- **DIRECTIONS**
Set down the data below without change, skipping the pictures it holds.

----- GIVEN MATERIAL

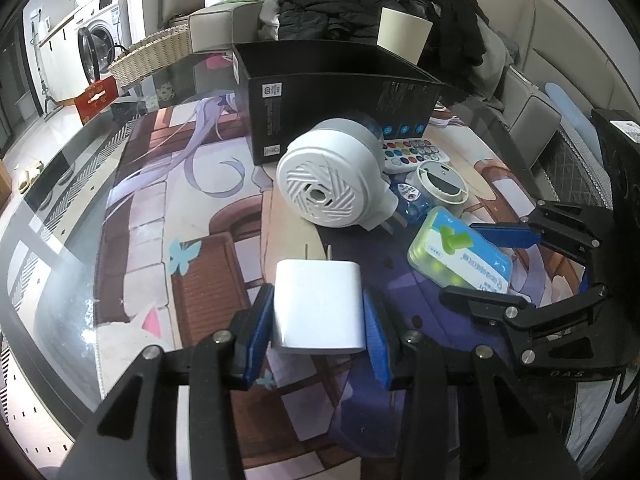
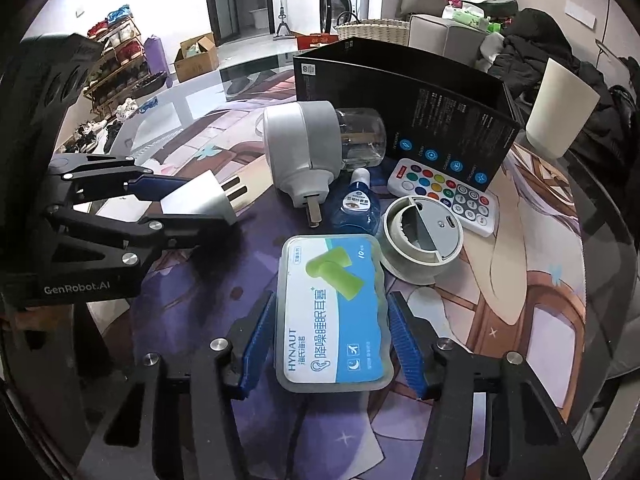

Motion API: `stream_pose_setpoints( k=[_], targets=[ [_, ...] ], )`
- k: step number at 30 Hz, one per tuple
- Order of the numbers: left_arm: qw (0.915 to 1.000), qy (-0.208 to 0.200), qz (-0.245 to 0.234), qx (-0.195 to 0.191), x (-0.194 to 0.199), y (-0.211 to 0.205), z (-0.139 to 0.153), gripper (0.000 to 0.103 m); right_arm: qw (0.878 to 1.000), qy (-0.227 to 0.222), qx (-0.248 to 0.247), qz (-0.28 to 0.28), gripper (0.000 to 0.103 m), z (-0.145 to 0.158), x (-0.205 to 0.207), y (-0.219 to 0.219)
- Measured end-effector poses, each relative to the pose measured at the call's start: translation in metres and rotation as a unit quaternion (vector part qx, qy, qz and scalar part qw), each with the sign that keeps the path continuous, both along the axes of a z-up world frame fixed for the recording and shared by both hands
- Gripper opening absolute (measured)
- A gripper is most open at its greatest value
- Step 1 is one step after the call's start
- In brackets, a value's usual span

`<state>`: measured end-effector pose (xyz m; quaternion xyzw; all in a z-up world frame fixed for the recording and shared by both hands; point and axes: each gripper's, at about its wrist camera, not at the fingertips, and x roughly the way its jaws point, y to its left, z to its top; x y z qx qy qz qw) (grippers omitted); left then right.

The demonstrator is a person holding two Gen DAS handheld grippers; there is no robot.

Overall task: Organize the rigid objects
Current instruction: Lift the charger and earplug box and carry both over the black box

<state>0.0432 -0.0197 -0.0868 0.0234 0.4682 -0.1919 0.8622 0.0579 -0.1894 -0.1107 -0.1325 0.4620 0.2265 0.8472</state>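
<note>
My left gripper [image 1: 318,320] is shut on a white plug adapter [image 1: 318,306], prongs pointing away; it also shows in the right wrist view [image 2: 200,200] held just above the mat. My right gripper [image 2: 334,340] straddles a clear earplug case [image 2: 334,316] with a blue-and-white label; the pads stand close beside it, with a slight gap on each side. The case also shows in the left wrist view [image 1: 460,252]. An open black box [image 1: 332,80] stands behind.
On the printed mat lie a white round plug-in device with a clear bottle [image 2: 304,148], blue eye drops [image 2: 356,204], a colour-button remote [image 2: 444,196] and a round grey puck [image 2: 420,240]. A white cup [image 2: 560,108] stands right of the box. A wicker basket [image 1: 152,56] sits far left.
</note>
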Motion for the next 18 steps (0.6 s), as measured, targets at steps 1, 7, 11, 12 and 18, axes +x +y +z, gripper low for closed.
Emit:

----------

- **RESULT OF THE EXERCISE**
Motion API: `stream_pose_setpoints( k=[_], targets=[ [_, ...] ], )`
- k: step number at 30 Hz, one per tuple
- Order of the numbers: left_arm: qw (0.915 to 1.000), qy (-0.208 to 0.200), qz (-0.245 to 0.234), qx (-0.195 to 0.191), x (-0.194 to 0.199), y (-0.211 to 0.205), z (-0.139 to 0.153), gripper (0.000 to 0.103 m); right_arm: qw (0.878 to 1.000), qy (-0.227 to 0.222), qx (-0.248 to 0.247), qz (-0.28 to 0.28), gripper (0.000 to 0.103 m), z (-0.145 to 0.158), x (-0.205 to 0.207), y (-0.219 to 0.219)
- Measured end-effector poses, each relative to the pose measured at the call's start: translation in metres and rotation as a unit quaternion (vector part qx, qy, qz and scalar part qw), each with the sign that keeps the path continuous, both along the axes of a z-up world frame fixed for the recording and shared by both hands
- Gripper opening absolute (measured)
- A gripper is most open at its greatest value
- Step 1 is one step after the call's start
- In brackets, a value's usual span

`<state>`: measured end-effector pose (xyz m; quaternion xyzw; all in a z-up world frame fixed for the recording and shared by both hands; point and axes: each gripper's, at about its wrist camera, not at the fingertips, and x roughly the way its jaws point, y to its left, z to its top; x y z qx qy qz qw) (grippers omitted); left then right.

The demonstrator is a person holding two Gen DAS handheld grippers; there is no robot.

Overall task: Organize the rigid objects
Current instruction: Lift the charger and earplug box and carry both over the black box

<state>0.0432 -0.0197 -0.0868 0.0234 0.4682 -0.1919 0.8622 0.0579 -0.1894 -0.1107 -0.1325 0.4620 0.2265 0.8472</state>
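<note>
My left gripper [image 1: 318,320] is shut on a white plug adapter [image 1: 318,306], prongs pointing away; it also shows in the right wrist view [image 2: 200,200] held just above the mat. My right gripper [image 2: 334,340] straddles a clear earplug case [image 2: 334,316] with a blue-and-white label; the pads stand close beside it, with a slight gap on each side. The case also shows in the left wrist view [image 1: 460,252]. An open black box [image 1: 332,80] stands behind.
On the printed mat lie a white round plug-in device with a clear bottle [image 2: 304,148], blue eye drops [image 2: 356,204], a colour-button remote [image 2: 444,196] and a round grey puck [image 2: 420,240]. A white cup [image 2: 560,108] stands right of the box. A wicker basket [image 1: 152,56] sits far left.
</note>
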Motion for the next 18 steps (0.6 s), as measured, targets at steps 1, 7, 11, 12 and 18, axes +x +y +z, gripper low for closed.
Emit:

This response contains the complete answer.